### What to do
For every line of the material below, check for the string "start" and return the line if it is there.
[Opening Recorded data section]
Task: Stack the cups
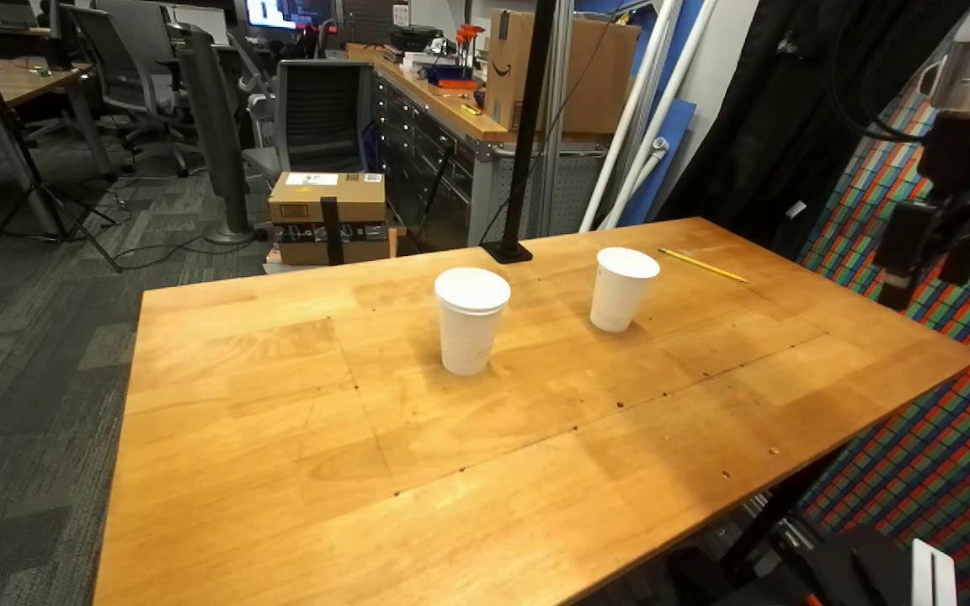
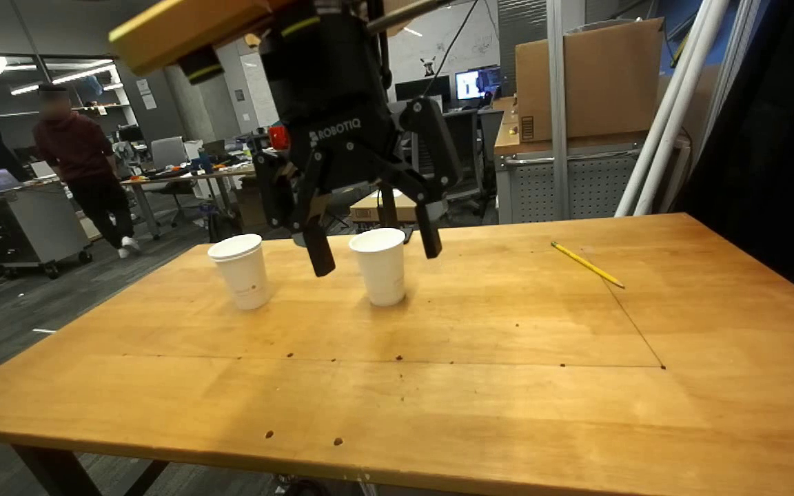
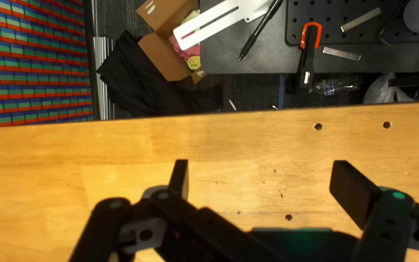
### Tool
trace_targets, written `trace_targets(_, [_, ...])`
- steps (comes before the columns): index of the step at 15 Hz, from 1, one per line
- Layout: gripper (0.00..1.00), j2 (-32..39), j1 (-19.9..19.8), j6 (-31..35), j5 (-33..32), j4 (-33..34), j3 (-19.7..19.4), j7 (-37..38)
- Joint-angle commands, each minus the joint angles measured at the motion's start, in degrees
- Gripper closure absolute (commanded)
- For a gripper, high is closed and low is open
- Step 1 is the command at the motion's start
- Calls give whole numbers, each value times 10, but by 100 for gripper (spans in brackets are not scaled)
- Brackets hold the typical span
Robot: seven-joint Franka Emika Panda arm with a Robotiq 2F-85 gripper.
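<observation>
Pincer [image 3: 262, 182] held released above the desk [image 1: 325, 471], jaws parted wide
Farther from the yellow pencil [image 1: 702, 265], one upright white paper cup [image 1: 466, 332] is seen with a doubled rim; nearer the pencil, a second cup [image 1: 620, 295] is stood apart, upright. Well beyond the pencil, a cardboard box [image 1: 599, 80] is seen.

From a distance I record both cups [image 2: 242, 275] [image 2: 383, 272] as white. The table [image 1: 283, 471] I find honey-brown wood, marked with dark spots. I log the pencil [image 1: 702, 265] as yellow, green at one end. The gripper [image 2: 376, 251] is black, bearing white lettering. In the wrist view I note a panel [image 3: 31, 65] patterned in rows of red, green and blue blocks, and a black pen [image 3: 258, 32]. The large box [image 2: 604, 83] is brown; the pipes [image 2: 669, 138] are white. The floor [image 1: 22, 505] shows patchy greys.
</observation>
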Motion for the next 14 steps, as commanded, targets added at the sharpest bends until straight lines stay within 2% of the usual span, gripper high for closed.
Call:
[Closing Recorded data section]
### Answer below
- Joint-angle commands, each minus the joint angles measured at the motion's start, in degrees
- Step 1 is the command at the motion's start

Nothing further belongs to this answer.